İşte Dona Flor ve İki Kocası bu yeni döneminin başyapıtlarından birisidir. Düz bir okuyuşla roman üç temel karakter çevresinde dönerek gelişen bir aşk hikâyesidir. Bir kadın iki erkeğe birden âşık olabilir mi? Dona Flor (Florípedes Paiva Guimarães) çekici, hayat dolu, kendinden emin,
alt orta sınıftan gelip kimi toplumsal alışkanlıklara kafa tutabilen bir kadındır. Evinde kurduğu Lezzet ve Sanat Mutfağı Okulu’nda her toplumsal kesimden kadınlara ders vermektedir. Mütevazi, sakin ve güvenlikli bir hayat anlayışına sahiptir. Buna karşılık ilk kocası Vadinho bir kumarhane, bar ve genelev müdavimidir. Tembelliği, yaramazlığı, içki ve kadın
düşkünlüğü herkesçe bilinen biri olmasına karşılık aynı zamanda sevimli, dost ve asil kişiliğiyle tanınmaktadır. Yaşam tarzı ve alışkanlıklarının gerektirdiği harcamaları karşılayabilmek için sürekli para bulma derdindedir ve hatta bu nedenle karısı Dona Flor’u üzebilmektedir. Sabahlara kadar kocasının eve dönmesini bekleyen Dona Flor ise hem ona olan aşkı
hem belki daha önemlisi yatakta son derece usta ve sınır tanımayan biri olan eşinin kendisine toplumsal ahlâk sınırlamaları nedeniyle başka bir
yerde bulamayacağı zevkleri tattırıyor olması nedeniyle onu daima affetmektedir.

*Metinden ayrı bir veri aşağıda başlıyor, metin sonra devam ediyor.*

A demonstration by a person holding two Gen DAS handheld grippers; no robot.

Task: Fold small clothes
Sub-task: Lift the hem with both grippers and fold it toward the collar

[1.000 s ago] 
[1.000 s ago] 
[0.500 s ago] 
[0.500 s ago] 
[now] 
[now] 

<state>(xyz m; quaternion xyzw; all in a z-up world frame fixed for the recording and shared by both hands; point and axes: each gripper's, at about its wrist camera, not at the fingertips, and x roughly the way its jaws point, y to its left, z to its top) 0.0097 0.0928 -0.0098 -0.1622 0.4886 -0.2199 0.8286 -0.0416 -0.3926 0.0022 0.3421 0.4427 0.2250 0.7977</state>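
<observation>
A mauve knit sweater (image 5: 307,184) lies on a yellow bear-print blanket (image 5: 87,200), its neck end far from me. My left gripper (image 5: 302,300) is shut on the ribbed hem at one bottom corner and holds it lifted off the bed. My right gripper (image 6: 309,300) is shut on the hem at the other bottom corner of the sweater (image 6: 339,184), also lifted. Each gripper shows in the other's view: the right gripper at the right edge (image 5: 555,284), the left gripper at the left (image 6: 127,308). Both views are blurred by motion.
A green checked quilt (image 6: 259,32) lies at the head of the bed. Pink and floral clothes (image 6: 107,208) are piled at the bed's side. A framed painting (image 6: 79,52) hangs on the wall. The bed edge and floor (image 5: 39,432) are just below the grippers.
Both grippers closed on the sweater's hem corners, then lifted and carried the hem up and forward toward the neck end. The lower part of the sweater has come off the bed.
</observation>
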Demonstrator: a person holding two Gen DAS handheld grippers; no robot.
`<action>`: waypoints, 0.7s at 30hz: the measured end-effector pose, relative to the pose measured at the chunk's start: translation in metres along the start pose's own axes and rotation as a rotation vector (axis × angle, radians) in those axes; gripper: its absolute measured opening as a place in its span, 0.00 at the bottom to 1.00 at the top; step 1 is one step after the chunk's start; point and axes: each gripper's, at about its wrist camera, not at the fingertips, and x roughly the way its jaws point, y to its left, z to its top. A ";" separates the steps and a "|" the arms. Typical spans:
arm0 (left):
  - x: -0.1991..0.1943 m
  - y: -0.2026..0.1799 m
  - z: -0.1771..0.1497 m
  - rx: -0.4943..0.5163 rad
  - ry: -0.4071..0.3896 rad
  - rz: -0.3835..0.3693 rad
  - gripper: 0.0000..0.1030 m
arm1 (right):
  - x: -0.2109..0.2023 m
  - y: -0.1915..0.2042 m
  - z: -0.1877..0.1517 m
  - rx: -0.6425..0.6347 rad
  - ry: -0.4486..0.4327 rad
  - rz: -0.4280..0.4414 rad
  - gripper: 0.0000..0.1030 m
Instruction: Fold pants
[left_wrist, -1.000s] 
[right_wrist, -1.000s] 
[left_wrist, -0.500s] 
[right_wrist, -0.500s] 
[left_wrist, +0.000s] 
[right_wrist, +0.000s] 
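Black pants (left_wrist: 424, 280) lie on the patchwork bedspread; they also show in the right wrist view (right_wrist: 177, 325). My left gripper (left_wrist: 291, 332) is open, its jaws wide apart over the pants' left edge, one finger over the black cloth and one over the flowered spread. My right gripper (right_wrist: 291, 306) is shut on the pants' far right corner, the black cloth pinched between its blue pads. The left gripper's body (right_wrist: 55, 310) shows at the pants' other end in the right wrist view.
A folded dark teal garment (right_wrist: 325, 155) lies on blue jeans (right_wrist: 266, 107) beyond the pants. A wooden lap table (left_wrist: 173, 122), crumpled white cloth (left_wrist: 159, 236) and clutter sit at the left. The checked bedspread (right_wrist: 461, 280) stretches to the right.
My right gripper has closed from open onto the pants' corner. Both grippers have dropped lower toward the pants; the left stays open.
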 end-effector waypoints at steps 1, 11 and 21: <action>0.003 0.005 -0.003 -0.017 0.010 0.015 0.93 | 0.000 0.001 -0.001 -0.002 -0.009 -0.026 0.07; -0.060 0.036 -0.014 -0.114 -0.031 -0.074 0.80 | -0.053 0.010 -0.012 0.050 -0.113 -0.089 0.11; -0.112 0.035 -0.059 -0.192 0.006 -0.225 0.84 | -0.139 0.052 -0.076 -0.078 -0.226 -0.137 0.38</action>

Ama bir gün Vadinho, henüz otuz yaşındayken, belki de kendisine yakışır bir biçimde, bir karnaval esnasında sokakta dans ederken kalp krizinden ölerek Dona Flor’u dul bırakır. Genç kadın içinde bulunduğu toplumun kendisinden beklediği şekilde uzun süre karalar bağlayarak kocasının yasını tutar. Başlangıçta toplumsal ahlâk ile bir sorunu yoktur, bir erkekle yatakta tattığı zevklerin kendisinde yarattığı mutluluk duygusu belki de sadece Vadinho gibi bir sevimli serseriyle yaşanabilecek bir durumdu ve tekrar yaşanamazdı. Ama genç bir kadındır, her gece aynı yatağa
yalnız yatmak onu bu inancını sorgulamaya iter ve yakın dostlarının yardımıyla da yeni bir evliliğe doğru sürüklenir.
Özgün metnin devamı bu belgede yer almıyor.